La pregunta queda flotando en la pantalla, exigiendo una honestidad que me asusta. Me levanto y vuelvo a la ventana. La ciudad nocturna se extiende ante mí, un mar de luces difuminadas por la lluvia. En algún lugar, entre todas esas luces, está él, esperando mi respuesta.
¿Me arrepiento? Debería. Todo en mi vida ha sido cuidadosamente planificado, estructurado para evitar precisamente este tipo de situación. Situaciones donde no tengo el control, donde mis emociones toman el mando.
Vuelvo a mirar el teléfono. Tres puntos me indican que está escribiendo algo más, pero luego desaparecen. Se ha arrepentido de preguntar o simplemente espera mi respuesta.
"No", escribo finalmente, y nunca una palabra tan corta me ha costado tanto.
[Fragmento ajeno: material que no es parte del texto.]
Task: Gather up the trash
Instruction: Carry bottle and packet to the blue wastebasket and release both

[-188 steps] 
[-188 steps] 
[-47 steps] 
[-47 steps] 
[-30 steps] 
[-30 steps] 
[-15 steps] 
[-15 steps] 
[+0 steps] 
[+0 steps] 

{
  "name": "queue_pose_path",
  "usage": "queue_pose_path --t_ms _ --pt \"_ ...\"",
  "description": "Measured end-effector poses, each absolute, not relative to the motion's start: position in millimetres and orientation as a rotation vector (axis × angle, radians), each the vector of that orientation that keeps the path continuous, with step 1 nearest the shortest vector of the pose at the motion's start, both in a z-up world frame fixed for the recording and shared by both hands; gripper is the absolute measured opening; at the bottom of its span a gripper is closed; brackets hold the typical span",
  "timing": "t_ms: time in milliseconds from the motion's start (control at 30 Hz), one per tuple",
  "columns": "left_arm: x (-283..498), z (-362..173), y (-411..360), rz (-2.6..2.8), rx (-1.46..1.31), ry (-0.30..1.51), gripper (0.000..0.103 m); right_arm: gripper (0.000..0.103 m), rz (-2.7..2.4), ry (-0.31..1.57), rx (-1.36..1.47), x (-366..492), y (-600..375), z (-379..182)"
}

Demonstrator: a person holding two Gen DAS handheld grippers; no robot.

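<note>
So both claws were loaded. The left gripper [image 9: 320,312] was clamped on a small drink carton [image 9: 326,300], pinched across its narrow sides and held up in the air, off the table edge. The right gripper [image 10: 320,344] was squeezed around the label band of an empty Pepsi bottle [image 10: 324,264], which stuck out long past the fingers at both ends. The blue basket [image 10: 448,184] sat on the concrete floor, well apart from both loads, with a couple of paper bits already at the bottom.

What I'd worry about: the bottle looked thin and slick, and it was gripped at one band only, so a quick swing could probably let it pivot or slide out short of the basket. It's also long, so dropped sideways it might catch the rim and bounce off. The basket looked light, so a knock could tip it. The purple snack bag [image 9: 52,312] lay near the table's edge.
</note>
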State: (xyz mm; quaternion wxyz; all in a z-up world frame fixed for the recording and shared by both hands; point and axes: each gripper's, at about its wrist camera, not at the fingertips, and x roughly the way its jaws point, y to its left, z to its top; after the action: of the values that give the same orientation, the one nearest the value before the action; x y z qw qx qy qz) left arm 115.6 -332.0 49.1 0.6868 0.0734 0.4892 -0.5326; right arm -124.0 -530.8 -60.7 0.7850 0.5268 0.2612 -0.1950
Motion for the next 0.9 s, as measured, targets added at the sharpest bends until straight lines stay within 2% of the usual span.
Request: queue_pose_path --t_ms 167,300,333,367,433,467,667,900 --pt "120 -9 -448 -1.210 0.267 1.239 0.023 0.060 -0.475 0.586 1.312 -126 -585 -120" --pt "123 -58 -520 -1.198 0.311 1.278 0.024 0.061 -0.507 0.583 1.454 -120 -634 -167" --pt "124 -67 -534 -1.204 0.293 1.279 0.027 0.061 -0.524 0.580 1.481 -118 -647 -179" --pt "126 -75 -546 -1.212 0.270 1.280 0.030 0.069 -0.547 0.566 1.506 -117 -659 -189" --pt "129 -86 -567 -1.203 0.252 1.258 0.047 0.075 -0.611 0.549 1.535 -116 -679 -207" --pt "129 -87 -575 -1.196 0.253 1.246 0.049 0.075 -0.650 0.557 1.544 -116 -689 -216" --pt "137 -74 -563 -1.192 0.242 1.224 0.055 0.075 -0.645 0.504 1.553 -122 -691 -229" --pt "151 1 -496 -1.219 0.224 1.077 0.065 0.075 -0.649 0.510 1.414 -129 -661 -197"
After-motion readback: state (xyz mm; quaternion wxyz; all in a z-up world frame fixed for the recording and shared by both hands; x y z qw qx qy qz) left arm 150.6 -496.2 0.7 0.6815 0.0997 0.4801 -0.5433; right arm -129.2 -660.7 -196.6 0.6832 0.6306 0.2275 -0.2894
Los tres puntos aparecen inmediatamente, pero luego se detienen de nuevo. Pasan varios minutos. La incertidumbre me carcome. ¿He dicho demasiado? ¿O muy poco?
Cuando estoy a punto de escribir algo más, cualquier cosa para romper este silencio virtual, su respuesta aparece: "Yo tampoco. Buenas noches, Dante."
Y ahí está mi nombre, ese que acordamos usar solo durante treinta días. Ese nombre que en sus labios suena como algo nuevo, como si nunca antes lo hubiera escuchado realmente.
Dejo el teléfono sobre la mesita de noche y me tiro en la cama completamente vestido. El techo de mi habitación se convierte en una pantalla donde proyecto una y otra vez los momentos de esta noche. La forma en que sus dedos acariciaron los míos. El calor de su cuerpo inclinándose hacia mí. La textura de sus labios.